Il est certain qu’un certain nombre d’électeurs qui s’informent en ligne le font dans des « bulles d’information » : il ne leur parvient que des informations politisées avec lesquelles ils sont généralement déjà d’accord. On parle aussi de « chambres d’écho » en ligne : les utilisateurs sont confrontés à des informations partisanes qui amplifient leurs convictions préalables. Cependant, il faut relativiser l’influence de l’information, et la potentielle désinformation en ligne. En effet, la plupart des Français utilisent de nombreuses sources d’information politique — et les réseaux sociaux constituent la principale source d’information politique pour une petite minorité d’électeurs (la télévision reste de loin le premier média d’information en France). On ne peut pas négliger qu’à titre individuel, certains électeurs sont victimes de campagne de désinformation en ligne — mais dans des proportions qui ne peuvent pas affecter le sort des scrutins.
De quelle manière la France se distingue-t-elle aux élections européennes par rapport aux autres pays européens ? En particulier en matière de vote en faveur de la droite populiste ?
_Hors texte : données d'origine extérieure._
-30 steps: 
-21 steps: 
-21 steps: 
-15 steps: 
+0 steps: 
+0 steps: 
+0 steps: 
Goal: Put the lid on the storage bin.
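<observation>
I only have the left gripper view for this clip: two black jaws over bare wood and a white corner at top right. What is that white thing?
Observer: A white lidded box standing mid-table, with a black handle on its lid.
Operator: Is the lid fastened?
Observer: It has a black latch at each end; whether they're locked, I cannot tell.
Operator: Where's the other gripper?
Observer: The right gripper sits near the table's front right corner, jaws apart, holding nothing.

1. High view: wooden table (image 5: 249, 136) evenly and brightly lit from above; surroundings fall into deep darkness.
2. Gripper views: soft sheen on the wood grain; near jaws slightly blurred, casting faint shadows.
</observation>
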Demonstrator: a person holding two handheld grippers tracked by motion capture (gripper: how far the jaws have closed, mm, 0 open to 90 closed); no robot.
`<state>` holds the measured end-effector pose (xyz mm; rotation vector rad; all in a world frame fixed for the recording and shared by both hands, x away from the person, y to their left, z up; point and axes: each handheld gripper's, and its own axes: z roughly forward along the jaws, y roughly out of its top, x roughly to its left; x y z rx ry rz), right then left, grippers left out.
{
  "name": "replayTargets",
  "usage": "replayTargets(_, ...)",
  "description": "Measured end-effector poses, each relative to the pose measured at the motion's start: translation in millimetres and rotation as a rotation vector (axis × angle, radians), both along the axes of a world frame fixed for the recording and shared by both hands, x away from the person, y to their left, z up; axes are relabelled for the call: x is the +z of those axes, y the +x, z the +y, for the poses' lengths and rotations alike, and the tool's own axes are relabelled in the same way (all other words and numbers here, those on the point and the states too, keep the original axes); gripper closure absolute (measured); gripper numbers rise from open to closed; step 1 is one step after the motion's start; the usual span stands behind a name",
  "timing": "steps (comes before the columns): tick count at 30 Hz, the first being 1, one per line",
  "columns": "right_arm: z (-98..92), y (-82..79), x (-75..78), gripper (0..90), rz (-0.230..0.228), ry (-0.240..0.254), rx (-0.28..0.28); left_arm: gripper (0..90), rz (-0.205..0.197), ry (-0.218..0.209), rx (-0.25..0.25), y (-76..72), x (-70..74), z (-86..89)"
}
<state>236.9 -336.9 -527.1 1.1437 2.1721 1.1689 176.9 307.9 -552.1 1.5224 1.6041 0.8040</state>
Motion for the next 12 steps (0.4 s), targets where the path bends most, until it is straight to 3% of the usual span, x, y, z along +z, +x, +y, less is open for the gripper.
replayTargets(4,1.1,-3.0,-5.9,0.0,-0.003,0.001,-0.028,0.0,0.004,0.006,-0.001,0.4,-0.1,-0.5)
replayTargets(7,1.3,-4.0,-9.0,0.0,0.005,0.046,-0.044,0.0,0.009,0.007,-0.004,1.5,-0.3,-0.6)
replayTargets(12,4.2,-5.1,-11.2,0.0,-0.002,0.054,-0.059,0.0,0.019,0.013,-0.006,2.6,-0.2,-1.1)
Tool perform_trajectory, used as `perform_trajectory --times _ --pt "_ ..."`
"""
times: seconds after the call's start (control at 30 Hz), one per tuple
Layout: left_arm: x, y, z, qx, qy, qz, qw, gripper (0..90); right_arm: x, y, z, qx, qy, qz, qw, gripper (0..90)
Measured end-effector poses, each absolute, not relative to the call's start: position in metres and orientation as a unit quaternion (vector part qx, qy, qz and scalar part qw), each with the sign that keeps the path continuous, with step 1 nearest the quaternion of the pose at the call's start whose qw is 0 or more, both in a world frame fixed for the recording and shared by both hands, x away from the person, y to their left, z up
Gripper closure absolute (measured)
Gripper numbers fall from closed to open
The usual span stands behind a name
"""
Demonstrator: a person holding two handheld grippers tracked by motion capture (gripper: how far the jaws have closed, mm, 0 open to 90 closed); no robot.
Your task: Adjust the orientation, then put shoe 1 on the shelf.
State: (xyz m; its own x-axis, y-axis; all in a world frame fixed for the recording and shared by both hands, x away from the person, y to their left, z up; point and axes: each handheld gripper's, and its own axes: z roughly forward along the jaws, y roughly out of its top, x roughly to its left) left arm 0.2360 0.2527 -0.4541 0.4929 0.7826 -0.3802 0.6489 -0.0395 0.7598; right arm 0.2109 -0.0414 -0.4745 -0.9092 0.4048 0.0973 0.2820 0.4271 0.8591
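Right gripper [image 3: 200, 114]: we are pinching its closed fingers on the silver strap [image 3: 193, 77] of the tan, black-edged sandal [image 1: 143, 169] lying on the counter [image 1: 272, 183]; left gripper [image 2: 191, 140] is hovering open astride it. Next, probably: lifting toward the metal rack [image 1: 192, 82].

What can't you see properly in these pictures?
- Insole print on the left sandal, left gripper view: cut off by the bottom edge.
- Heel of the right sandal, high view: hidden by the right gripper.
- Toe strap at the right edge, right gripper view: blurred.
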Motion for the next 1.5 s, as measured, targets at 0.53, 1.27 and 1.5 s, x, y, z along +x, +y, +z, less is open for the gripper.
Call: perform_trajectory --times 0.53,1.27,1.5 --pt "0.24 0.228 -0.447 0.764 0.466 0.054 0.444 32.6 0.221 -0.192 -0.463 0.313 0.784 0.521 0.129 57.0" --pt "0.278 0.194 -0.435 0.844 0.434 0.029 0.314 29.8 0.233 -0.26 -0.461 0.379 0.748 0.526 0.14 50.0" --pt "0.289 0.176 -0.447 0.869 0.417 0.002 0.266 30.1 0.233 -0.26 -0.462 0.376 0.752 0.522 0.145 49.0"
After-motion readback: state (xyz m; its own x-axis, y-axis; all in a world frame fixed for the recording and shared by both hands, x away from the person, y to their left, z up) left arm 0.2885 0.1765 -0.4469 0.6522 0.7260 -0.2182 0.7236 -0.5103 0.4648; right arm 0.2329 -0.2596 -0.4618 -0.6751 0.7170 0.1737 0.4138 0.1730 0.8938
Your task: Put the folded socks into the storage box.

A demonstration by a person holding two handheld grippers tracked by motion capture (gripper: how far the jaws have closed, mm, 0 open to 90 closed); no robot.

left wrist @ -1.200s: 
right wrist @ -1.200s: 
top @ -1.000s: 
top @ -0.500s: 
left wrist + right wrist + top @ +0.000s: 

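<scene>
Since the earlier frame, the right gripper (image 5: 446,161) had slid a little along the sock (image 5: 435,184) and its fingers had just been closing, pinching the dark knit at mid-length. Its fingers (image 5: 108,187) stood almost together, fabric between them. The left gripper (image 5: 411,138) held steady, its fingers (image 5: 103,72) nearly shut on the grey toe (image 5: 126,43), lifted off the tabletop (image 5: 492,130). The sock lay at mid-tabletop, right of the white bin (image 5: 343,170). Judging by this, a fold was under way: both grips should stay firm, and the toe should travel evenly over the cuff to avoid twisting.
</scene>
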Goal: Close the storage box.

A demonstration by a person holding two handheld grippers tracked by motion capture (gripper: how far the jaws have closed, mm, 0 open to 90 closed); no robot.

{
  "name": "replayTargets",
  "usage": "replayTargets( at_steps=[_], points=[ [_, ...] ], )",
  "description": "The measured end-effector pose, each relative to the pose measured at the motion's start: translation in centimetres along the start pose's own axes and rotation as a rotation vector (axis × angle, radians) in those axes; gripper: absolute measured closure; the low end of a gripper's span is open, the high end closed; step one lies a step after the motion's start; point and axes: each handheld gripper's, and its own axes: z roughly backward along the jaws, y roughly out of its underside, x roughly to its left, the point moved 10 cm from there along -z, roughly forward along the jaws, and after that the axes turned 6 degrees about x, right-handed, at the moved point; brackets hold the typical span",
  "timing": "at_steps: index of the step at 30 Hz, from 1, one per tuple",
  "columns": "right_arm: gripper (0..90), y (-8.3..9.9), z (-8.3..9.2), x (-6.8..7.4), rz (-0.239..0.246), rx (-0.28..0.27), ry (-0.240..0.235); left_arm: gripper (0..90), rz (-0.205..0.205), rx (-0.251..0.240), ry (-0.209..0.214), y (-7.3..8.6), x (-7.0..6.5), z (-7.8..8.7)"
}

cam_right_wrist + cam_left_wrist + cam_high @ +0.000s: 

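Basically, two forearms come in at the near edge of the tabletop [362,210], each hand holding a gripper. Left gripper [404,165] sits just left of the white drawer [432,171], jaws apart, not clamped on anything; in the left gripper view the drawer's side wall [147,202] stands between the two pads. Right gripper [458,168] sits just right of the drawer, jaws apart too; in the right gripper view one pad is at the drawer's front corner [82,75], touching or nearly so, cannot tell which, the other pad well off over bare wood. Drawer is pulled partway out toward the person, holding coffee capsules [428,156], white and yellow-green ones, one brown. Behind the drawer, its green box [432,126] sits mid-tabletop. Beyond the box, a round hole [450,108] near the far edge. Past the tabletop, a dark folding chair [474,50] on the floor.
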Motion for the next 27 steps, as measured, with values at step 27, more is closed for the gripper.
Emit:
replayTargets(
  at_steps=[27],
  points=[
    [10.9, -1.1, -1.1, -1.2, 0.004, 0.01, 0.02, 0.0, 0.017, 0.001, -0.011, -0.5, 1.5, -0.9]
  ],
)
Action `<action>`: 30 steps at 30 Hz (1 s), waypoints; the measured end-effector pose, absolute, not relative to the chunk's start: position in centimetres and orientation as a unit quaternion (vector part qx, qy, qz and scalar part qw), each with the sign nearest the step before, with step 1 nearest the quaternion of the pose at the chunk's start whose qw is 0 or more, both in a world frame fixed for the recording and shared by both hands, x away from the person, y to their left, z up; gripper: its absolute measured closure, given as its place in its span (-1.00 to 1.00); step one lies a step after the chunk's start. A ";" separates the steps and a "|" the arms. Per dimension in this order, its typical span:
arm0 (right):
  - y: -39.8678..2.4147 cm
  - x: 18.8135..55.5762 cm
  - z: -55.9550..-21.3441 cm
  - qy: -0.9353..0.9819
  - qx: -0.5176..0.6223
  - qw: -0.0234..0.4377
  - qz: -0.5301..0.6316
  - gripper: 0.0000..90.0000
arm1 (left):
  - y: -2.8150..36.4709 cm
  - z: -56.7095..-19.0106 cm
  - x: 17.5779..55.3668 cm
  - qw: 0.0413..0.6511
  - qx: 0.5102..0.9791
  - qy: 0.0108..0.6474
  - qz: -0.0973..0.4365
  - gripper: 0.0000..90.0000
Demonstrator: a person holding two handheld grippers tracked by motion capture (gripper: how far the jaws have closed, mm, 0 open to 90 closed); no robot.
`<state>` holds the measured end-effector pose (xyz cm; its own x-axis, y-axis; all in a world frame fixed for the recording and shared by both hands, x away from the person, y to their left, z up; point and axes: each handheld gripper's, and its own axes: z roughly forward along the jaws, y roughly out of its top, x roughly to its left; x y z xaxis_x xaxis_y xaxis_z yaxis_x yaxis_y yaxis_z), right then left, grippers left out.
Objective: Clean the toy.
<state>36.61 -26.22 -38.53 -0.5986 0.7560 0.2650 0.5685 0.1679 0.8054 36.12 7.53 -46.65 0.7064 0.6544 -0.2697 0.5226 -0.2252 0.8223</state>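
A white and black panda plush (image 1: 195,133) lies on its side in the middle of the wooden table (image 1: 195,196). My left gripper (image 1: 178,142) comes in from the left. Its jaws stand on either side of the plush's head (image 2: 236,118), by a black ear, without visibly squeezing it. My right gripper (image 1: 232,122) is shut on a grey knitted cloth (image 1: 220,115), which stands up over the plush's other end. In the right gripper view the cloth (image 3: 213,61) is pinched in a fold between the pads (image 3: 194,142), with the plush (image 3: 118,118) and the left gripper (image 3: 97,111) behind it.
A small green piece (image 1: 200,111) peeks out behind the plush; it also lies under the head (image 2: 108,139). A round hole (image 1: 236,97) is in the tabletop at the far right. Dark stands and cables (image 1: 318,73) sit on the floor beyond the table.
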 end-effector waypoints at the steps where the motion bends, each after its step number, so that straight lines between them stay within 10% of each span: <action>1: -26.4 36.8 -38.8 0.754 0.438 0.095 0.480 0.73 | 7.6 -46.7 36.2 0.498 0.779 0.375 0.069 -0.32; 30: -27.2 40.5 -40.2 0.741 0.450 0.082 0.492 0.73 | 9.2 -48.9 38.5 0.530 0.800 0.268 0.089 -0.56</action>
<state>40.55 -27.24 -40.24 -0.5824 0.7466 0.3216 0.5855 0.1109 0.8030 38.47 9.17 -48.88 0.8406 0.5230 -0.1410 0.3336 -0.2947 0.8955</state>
En France, les élections européennes sont considérées comme des scrutins de second rang. Elles intéressent moins les électeurs qui identifient mal le rôle et les compétences du Parlement européen. Il s’ensuit que les niveaux d’abstention sont parmi les plus élevés pour ce type de scrutin. Cependant, la participation est en hausse lors des deux dernières élections européennes de 2014 et 2019. Deux scrutins où le rassemblement national est arrivé en tête, à chaque fois autour de 24 %. Du fait du système électoral proportionnel (unique cas pour un scrutin en France), le plus gros contingent de députés français au parlement européen appartient à l’extrême droite.
Le RN, ainsi que les partis d’extrême droite italienne, sont d’ailleurs les principaux animateurs des groupes parlementaires européens. Les députés européens ne sont pourtant pas des élus fantoches : ils ont une influence réelle. De plus, il est très net que les victoires du Rassemblement national aux élections européennes l’ont largement aidé à se notabiliser, et donc à se respectabiliser, en permettant d’avoir des élus mieux formés, des collaborateurs parlementaires nombreux, et des moyens financiers et politiques pour se développer.
Propos recueillis par Clémence Pène, Vice-Présidente d'A Voté, en mars 2023.